By Justine Irish D. Tabile, Senior Reporter
PHILIPPINE manufacturing activity is predicted to proceed expanding in the following few months amid easing oil prices, although economists warned the looming El Niño, renewed Middle East tensions and rising labor costs could slow growth momentum.
“We see further manufacturing condition improvements in the approaching months as softer global oil prices allow firms to normalize operations,” University of Asia and the Pacific economist Marco Antonio C. Agonia told BusinessWorld via e-mail.
Mr. Agonia pointed to the most recent S&P Global Philippines Manufacturing Purchasing Managers’ Index (PMI) data showing that firms are continuing to ramp up manufacturing and buying activities as pre-oil crisis inventories have already been depleted.
The Philippines’ PMI reading barely improved to 50.9 in June from 50.8 in May, marking a second straight month of expansion in factory activity. A PMI reading above 50 indicates improving operating conditions, while a reading below 50 signals contraction.
Mr. Agonia said he expects some improvement in manufacturing activity “because the expected second-half rebound stimulates business and household confidence.”
He noted that the oil refining and consumer goods manufacturing sectors will likely drive factory activity in the approaching months.
“Assuming no further significant shocks to the economy, consumers will likely reorient budgets towards the same old fourth-quarter holiday rush and manufacturers can go on with raw material purchasing,” he said.
“Price effects from still-elevated domestic pump prices will even incentivize more refining activity.”
Nevertheless, Mr. Agonia said headwinds in the shape of renewed Middle East tensions and the looming super El Niño weather event may dampen recovery.
The Philippine Atmospheric, Geophysical and Astronomical Services Administration earlier said that the country may encounter a “strong” El Niño season from September to November, which could intensify right into a “very strong” one starting October.
“The upcoming El Niño season may drag manufacturing sector growth if it proves to be severe,” said Mr. Agonia. “Extreme weather events can damage agro-industry supply chains, especially for manufacturing categories with direct inputs from the agricultural sector.”
Citing the 1998 El Niño episode, he said each the agriculture and industry sectors posted annual declines.
Meanwhile, the conflict within the Middle East, which began in late February, stays unresolved. Earlier this week, the US military began fresh strikes near the Strait of Hormuz and coastal areas in Iran.
Iran has again closed the Strait of Hormuz, where a fifth of world oil and gas shipments go through, raising fears of further supply disruptions that can drive up prices.
The Philippines is under a one-year state of national energy emergency until March 2027, as soaring global oil prices dampen economic activity.

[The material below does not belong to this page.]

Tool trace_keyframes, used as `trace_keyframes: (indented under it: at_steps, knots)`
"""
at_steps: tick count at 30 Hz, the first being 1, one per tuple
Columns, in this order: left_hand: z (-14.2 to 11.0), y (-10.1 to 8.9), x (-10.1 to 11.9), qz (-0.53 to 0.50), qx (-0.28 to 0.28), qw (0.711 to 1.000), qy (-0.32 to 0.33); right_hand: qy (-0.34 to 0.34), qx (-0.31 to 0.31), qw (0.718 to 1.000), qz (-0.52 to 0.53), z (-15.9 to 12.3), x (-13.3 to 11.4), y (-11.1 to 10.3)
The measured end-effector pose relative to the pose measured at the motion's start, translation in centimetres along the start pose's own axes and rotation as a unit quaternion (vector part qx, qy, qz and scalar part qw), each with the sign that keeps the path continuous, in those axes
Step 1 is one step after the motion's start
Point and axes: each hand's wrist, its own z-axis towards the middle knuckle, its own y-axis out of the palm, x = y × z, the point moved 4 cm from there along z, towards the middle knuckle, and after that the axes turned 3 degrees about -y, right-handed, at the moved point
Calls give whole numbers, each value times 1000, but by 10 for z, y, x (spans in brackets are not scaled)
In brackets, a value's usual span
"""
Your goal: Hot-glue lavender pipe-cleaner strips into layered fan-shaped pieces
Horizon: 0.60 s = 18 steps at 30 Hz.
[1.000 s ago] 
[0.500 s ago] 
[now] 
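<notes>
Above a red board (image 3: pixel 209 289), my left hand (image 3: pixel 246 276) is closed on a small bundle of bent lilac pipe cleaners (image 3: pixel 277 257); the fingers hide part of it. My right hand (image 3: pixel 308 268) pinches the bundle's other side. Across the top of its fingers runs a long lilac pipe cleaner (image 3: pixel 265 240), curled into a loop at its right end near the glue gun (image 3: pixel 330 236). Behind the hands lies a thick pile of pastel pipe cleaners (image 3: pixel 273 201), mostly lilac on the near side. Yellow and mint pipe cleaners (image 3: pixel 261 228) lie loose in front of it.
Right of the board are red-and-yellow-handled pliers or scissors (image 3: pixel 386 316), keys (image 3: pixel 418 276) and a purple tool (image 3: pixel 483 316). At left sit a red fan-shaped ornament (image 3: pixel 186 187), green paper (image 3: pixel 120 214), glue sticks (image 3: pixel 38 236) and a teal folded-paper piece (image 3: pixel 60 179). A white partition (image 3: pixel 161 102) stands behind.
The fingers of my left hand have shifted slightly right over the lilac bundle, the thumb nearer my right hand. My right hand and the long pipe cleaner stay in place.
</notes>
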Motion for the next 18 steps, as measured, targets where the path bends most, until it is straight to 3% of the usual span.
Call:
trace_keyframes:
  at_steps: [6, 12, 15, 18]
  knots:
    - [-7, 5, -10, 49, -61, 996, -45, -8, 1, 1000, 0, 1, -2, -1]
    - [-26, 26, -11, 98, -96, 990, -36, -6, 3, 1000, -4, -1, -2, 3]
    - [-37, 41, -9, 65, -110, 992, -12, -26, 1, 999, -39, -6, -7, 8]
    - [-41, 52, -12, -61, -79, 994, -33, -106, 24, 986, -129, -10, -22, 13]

Reyes Tacandong & Co. Senior Adviser Jonathan L. Ravelas said manufacturing activity will remain in expansion territory in the approaching months, supported by easing inflation, resilient consumer spending, infrastructure projects and improving business sentiment.
“Domestic demand should proceed to be the first growth engine, particularly for food and beverage, consumer goods, and construction-related industries,” Mr. Ravelas told BusinessWorld via Viber.
Nevertheless, he said softer global demand, trade uncertainties, geopolitical tensions and volatile energy costs could moderate the pace of growth.
“Overall, the outlook is cautiously optimistic, with the sector more likely to grow steadily so long as domestic demand stays healthy and policy conditions remain supportive,” he added.
Nevertheless, Ateneo de Manila University economist Leonardo A. Lanzona, Jr. cautioned against reading an excessive amount of into the most recent PMI data, noting that the June expansion remained modest.
“Given the reading is barely above the 50 line, still-soft export orders, and cautious forward expectations, I’d treat June as tentative stabilization slightly than a growth trend you may bank on for the third quarter,” he told BusinessWorld via e-mail.
Mr. Lanzona said manufacturing stays “improving but fragile,” particularly because the recently approved dual-tranche P85 wage hike within the National Capital Region (NCR) and protracted core inflation proceed to pressure production costs.
The minimum every day wage in NCR will increase by P60 on July 25, and by P25 in January 2027.
In June, core inflation, which discounts volatile fuel and food prices, quickened to a 31-month high of 4.4% in June. This despite headline inflation easing to six.4% from 6.8% in May.
Mr. Lanzona’s concerns were reflected within the slower pace of factory output growth in May. Preliminary data from the Philippine Statistics Authority showed manufacturing output, as measured by the quantity of production index, grew by 10.2% 12 months on 12 months in May amid weaker output of transport equipment, food products and chemicals.
Although this marked a reversal from the 0.3% contraction recorded in the identical month a 12 months earlier, it was slower than the revised 11.7% growth posted in April.